§ ASSIGNED TASK: Starting at the line that holds "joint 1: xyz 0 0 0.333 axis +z" and stopping at the line that holds "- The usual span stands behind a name", restate the records below word for word, with both of those lines included.

________

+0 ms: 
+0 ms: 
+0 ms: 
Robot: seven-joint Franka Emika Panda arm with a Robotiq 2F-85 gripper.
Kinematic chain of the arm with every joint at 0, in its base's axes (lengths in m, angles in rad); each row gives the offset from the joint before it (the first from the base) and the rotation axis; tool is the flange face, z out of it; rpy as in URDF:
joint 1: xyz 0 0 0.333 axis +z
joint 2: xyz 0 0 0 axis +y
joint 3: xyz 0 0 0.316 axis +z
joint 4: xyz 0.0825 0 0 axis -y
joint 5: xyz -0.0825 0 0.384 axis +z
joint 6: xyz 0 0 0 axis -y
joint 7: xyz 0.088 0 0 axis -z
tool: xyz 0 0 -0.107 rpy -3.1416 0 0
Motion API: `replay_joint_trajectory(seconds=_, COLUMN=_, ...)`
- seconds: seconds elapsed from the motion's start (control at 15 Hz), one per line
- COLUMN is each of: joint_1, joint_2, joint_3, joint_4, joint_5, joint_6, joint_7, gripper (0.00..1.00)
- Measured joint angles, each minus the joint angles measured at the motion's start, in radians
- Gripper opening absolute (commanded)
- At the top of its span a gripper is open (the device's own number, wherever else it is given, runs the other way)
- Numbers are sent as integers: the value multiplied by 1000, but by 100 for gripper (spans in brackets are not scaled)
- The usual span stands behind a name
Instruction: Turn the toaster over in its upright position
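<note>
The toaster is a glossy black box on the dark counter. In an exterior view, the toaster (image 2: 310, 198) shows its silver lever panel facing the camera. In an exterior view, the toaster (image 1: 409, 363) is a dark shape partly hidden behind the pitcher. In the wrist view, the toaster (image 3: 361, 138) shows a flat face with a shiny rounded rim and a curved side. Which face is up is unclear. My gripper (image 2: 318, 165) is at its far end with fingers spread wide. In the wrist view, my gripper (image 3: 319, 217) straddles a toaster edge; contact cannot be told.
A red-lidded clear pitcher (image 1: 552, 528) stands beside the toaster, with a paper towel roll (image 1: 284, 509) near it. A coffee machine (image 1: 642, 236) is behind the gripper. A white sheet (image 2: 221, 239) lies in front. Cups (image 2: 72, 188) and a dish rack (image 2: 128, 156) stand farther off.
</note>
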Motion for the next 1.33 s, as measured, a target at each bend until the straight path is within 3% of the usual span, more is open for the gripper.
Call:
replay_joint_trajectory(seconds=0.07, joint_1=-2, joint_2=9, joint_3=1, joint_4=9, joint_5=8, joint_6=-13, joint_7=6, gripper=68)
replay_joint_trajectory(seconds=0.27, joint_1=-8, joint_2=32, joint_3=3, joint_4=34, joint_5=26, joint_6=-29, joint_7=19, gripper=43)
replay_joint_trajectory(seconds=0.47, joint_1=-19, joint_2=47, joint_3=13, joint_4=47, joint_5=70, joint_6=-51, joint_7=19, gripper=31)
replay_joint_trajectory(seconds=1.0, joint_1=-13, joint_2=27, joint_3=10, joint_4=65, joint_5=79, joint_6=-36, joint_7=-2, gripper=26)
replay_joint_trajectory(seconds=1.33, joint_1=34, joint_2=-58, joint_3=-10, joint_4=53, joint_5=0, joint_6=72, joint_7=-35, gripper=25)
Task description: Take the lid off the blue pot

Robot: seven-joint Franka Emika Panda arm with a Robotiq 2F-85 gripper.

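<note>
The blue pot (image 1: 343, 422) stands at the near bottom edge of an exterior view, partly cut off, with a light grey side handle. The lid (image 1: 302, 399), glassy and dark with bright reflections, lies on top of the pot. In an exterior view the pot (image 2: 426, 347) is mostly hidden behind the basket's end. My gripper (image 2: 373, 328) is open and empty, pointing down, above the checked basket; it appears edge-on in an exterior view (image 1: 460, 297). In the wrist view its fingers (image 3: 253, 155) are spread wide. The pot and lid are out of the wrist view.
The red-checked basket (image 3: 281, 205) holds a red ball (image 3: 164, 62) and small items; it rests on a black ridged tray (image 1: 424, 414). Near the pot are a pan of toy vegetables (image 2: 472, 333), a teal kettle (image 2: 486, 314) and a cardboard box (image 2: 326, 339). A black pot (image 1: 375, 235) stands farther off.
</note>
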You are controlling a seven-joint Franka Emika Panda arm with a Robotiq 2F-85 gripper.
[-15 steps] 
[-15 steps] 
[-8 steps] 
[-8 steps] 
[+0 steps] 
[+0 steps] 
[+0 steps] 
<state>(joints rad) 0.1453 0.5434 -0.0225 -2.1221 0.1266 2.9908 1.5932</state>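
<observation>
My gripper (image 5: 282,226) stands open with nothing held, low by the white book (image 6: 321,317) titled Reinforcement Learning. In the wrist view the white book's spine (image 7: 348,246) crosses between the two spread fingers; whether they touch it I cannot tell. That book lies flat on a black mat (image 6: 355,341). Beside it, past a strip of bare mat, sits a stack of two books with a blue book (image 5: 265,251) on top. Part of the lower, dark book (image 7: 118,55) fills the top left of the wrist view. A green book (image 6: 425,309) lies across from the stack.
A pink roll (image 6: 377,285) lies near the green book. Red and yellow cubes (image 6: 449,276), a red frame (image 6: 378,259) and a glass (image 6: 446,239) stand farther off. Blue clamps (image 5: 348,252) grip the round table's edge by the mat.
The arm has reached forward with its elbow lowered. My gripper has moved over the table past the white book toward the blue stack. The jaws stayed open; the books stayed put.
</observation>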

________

§ TASK ANSWER:
joint 1: xyz 0 0 0.333 axis +z
joint 2: xyz 0 0 0 axis +y
joint 3: xyz 0 0 0.316 axis +z
joint 4: xyz 0.0825 0 0 axis -y
joint 5: xyz -0.0825 0 0.384 axis +z
joint 6: xyz 0 0 0 axis -y
joint 7: xyz 0.088 0 0 axis -z
tool: xyz 0 0 -0.107 rpy -3.1416 0 0
Motion API: `replay_joint_trajectory(seconds=_, COLUMN=_, ...)`
- seconds: seconds elapsed from the motion's start (control at 15 Hz), one per line
- COLUMN is each of: joint_1, joint_2, joint_3, joint_4, joint_5, joint_6, joint_7, gripper (0.00..1.00)
- Measured joint angles, each minus the joint angles measured at the motion's start, in radians
- Gripper opening absolute (commanded)
- At the top of its span a gripper is open (the device's own number, wherever else it is given, runs the other way)
- Numbers are sent as integers: the value multiplied by 1000, but by 100 for gripper (spans in brackets are not scaled)
- The usual span stands behind a name

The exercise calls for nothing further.